El embajador de Estados Unidos en Líbano condiciona el fin de la ofensiva israelí al desarme de Hezbollah
Michel Issa descartó presionar a Israel mientras el grupo terrorista chií no entregue su arsenal, en medio de negociaciones estancadas en Roma
InfobaeEl embajador de Estados Unidos en Líbano, Michel Issa, afirmó este miércoles que el fin de los ataques israelíes en territorio libanés depende de que Hezbollah entregue sus armas, y descartó que Washington vaya a exigir a Israel ninguna concesión mientras el grupo terrorista chií no dé ese paso. “No hay ningún acuerdo para poner fin a la agresión israelí porque Hezbollah no ha entregado sus armas”, declaró Issa en referencia recogida por el diario libanés L’Orient-Le Jour.

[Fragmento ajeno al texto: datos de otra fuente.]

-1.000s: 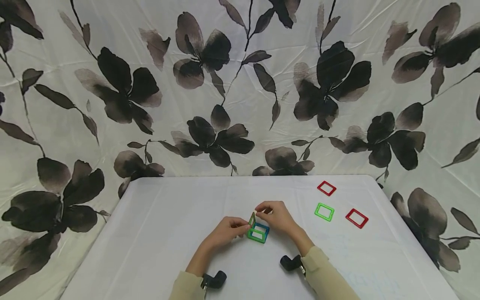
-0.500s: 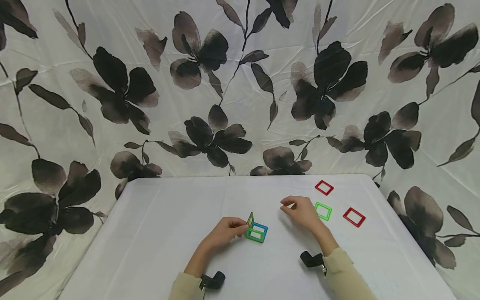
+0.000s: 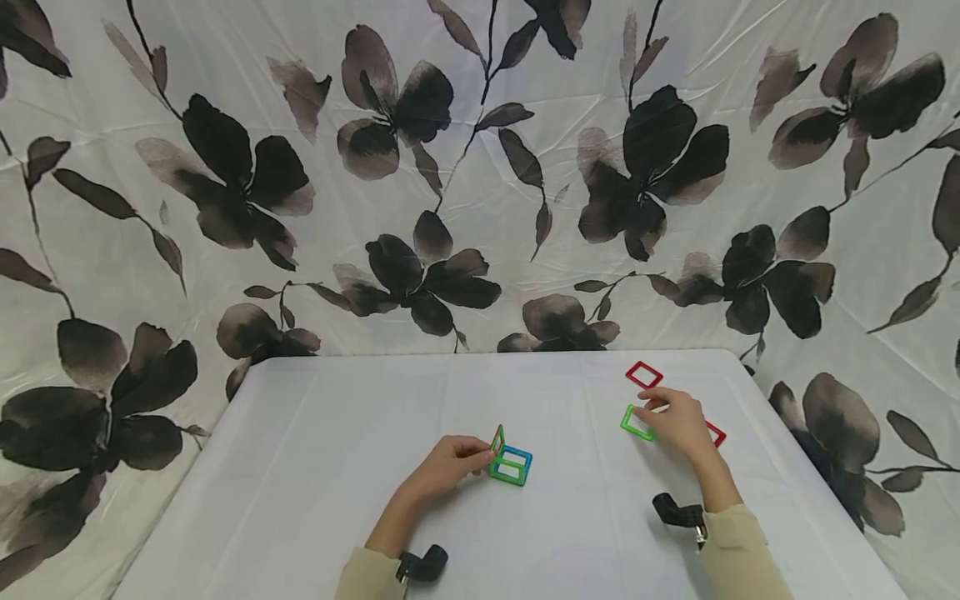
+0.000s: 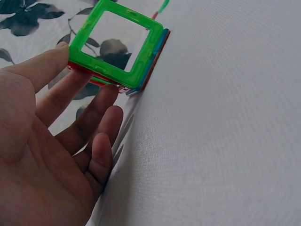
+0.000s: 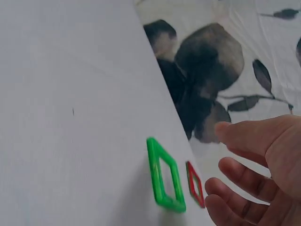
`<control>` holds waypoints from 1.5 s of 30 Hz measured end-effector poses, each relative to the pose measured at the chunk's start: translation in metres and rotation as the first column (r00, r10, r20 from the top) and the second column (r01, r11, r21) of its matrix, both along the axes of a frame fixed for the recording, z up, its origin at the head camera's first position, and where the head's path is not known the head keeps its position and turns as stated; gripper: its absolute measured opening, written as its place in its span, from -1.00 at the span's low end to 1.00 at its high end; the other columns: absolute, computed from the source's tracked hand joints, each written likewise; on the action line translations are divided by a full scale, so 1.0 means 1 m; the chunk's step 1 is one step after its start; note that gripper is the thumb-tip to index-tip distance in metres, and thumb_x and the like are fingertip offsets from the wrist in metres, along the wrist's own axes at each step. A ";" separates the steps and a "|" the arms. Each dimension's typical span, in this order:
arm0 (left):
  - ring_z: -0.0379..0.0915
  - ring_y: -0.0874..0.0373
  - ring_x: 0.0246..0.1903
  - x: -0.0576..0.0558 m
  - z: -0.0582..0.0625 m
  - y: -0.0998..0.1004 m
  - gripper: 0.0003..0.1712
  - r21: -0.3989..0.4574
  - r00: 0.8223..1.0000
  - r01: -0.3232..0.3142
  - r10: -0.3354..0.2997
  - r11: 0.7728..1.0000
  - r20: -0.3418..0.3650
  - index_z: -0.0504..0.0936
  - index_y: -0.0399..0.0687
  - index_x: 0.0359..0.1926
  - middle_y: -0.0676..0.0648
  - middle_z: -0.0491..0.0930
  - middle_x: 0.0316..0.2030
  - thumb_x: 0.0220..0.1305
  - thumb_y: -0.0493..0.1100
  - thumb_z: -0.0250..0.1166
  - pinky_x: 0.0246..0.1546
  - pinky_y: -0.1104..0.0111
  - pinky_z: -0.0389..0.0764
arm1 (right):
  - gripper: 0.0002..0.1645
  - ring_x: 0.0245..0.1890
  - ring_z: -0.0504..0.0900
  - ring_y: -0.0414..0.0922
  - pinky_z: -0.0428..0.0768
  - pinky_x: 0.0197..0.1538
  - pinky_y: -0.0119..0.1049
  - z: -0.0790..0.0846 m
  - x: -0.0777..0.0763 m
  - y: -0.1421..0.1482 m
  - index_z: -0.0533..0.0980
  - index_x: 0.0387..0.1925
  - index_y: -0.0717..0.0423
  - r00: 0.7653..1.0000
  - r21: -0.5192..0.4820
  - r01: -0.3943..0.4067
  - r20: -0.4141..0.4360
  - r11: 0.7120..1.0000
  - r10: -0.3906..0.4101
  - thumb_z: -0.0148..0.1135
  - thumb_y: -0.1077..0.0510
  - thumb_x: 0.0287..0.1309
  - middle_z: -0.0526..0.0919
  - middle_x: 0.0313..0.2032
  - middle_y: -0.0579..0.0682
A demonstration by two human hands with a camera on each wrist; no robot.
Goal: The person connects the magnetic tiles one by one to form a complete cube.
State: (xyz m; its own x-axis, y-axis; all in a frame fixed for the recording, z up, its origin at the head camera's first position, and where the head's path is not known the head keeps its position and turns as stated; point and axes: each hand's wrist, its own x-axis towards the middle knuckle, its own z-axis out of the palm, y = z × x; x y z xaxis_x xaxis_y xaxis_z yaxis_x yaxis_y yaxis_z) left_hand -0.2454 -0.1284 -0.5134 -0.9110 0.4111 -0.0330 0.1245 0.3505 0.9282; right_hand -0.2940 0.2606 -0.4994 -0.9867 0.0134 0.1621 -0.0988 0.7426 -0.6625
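My left hand (image 3: 452, 462) pinches the edge of a small group of square magnetic tiles, mostly hollow coloured frames. A green tile (image 4: 109, 71) faces the left wrist camera, with the thumb at its edge and fingers behind. Red shows along its lower edge, and a blue tile (image 4: 153, 59) joins its side. In the head view one tile (image 3: 498, 438) of the group stands upright at the left. My right hand (image 3: 678, 421), fingers loosely bent and holding nothing, hovers over a loose green tile (image 3: 637, 434), partly covering it.
A red tile (image 3: 644, 364) lies behind the right hand. Another red tile (image 3: 718, 433) is partly hidden by that hand. The white table (image 3: 337, 417) ends at a floral cloth (image 3: 420, 167) hung behind it.
My right hand has left the joined tiles and moved right, over the loose green tile. The left hand keeps its pinch on the group, which stays in place.
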 end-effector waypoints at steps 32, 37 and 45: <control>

Las palabras de Issa llegan después de que, a mediados de agosto, el propio embajador advirtiera de que los ataques israelíes en el sur de Líbano continuarían mientras Hezbollah no se desarmara, tras una visita a Beirut junto al general Joseph Clearfield, oficial de alto rango del Mando Central de Estados Unidos. Ambos se reunieron entonces con el presidente Joseph Aoun y con el comandante del Ejército libanés, Rodolphe Haykal, en un intento por reactivar el proceso negociador.
Las conversaciones entre Líbano e Israel, mediadas por Washington, se articulan en torno a un acuerdo marco que contempla el repliegue total de Hezbollah al norte del río Litani y el despliegue del Ejército libanés en el sur del país. La ronda más reciente, celebrada en Roma, no produjo resultados significativos, y la próxima reunión está prevista para comienzos de septiembre. Uno de los principales focos de tensión es la cresta de Ali al Taher, cerca de Nabatieh, donde Israel ha reforzado su posición militar sobre el terreno.
El presidente libanés Joseph Aoun defendió este miércoles la vía negociadora pese a la falta de resultados inmediatos. “Es cierto que no es fácil ni rápida, y hay obstáculos y dificultades, pero sigue siendo mucho mejor que la guerra”, afirmó. Aoun reiteró que los objetivos de Beirut son “la liberación del sur y el despliegue del Ejército hasta la frontera, la recuperación de los prisioneros, el regreso de los desplazados y la reconstrucción”, y subrayó que esas metas “no se pueden lograr mediante la guerra”.
La postura de Issa refleja el respaldo explícito de la Administración estadounidense a la exigencia israelí de un desarme previo de Hezbollah como condición para cualquier repliegue adicional. Mientras Beirut reclama garantías de seguridad y el fin de las incursiones aéreas, Washington traslada el peso de la iniciativa a una milicia que hasta ahora no ha mostrado disposición a negociar su arsenal, lo que deja el proceso de Roma sin fecha previsible de desenlace.